*The problem*
Repeat the full listing, word for word.

*Data segment*
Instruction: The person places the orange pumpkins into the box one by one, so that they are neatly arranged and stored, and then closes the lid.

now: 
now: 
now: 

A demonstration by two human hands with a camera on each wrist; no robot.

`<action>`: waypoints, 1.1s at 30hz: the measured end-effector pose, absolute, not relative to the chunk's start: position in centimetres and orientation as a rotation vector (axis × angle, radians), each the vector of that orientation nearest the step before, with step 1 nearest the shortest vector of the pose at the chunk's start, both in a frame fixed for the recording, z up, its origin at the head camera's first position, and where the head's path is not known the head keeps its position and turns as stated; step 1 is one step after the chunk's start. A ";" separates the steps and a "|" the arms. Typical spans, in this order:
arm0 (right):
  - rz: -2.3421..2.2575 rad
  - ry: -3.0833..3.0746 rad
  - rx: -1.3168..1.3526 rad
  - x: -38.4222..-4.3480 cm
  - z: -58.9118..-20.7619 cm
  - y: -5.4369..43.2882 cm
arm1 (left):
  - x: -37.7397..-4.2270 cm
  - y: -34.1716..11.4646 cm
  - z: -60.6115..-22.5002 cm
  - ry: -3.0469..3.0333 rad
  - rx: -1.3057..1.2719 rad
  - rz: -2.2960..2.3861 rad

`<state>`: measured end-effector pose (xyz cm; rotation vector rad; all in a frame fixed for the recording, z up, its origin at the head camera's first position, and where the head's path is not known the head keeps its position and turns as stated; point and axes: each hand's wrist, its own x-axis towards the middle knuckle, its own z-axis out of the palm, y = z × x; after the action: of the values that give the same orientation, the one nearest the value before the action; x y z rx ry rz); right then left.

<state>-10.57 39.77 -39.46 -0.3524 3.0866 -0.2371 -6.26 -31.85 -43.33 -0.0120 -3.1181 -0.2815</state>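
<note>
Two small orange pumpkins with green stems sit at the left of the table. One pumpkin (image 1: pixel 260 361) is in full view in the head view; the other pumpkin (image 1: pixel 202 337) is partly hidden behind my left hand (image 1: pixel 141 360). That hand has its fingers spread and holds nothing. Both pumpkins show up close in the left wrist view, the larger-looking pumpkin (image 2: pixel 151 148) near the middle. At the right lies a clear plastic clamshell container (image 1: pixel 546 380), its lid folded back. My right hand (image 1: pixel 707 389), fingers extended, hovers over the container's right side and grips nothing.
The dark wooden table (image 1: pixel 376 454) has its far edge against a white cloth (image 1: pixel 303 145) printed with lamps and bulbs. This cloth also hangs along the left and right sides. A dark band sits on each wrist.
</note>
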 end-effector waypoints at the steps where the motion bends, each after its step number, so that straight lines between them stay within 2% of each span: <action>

*Answer to this exercise*
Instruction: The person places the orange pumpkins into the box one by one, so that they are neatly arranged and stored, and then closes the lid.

now: 
now: 
now: 

A demonstration by two human hands with a camera on each wrist; no robot.

`<action>`: waypoints, 1.1s at 30hz: the measured end-effector pose, absolute, not relative to the chunk's start: position in centimetres and orientation as a rotation vector (axis × angle, radians), each the vector of that orientation nearest the step before, with step 1 nearest the shortest vector of the pose at the chunk's start, both in a frame fixed for the recording, z up, its origin at the head camera's first position, and where the head's path is not known the head keeps its position and turns as stated; step 1 is one step after the chunk's start. A ";" separates the steps and a "|" the arms. Typical spans, in this order:
arm0 (right):
  - rz: -2.3421..2.2575 rad
  - ry: -3.0833..3.0746 rad
  - rx: -1.3168..1.3526 rad
  - x: -38.4222..-4.3480 cm
  - z: -58.9118..-20.7619 cm
  - y: -5.4369..43.2882 cm
arm1 (left):
  - x: -37.7397..-4.2270 cm
  - y: -34.1716..11.4646 cm
  - z: -60.6115..-22.5002 cm
  - ry: -3.0469..3.0333 rad
  - rx: -1.3057..1.2719 rad
  - rz: -2.2960..2.3861 rad

`<state>`: measured end-effector pose (xyz cm; rotation vector rad; all in a frame fixed for the recording, z up, its origin at the head camera's first position, and where the head's path is not known the head keeps its position and turns as stated; point and axes: each hand's wrist, its own x-axis towards the middle knuckle, its own z-axis out of the palm, y = z × x; after the action: of the values that give the same orientation, the one nearest the value before the action; x y z rx ry rz); right then left.

<state>-10.57 39.77 -39.46 -0.3524 3.0866 -0.2371 -6.26 -31.85 -43.33 -0.0120 -3.1181 -0.2815</state>
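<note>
Two small orange pumpkins with green stems sit at the left of the table. One pumpkin (image 1: pixel 260 361) is in full view in the head view; the other pumpkin (image 1: pixel 202 337) is partly hidden behind my left hand (image 1: pixel 141 360). That hand has its fingers spread and holds nothing. Both pumpkins show up close in the left wrist view, the larger-looking pumpkin (image 2: pixel 151 148) near the middle. At the right lies a clear plastic clamshell container (image 1: pixel 546 380), its lid folded back. My right hand (image 1: pixel 707 389), fingers extended, hovers over the container's right side and grips nothing.
The dark wooden table (image 1: pixel 376 454) has its far edge against a white cloth (image 1: pixel 303 145) printed with lamps and bulbs. This cloth also hangs along the left and right sides. A dark band sits on each wrist.
</note>
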 end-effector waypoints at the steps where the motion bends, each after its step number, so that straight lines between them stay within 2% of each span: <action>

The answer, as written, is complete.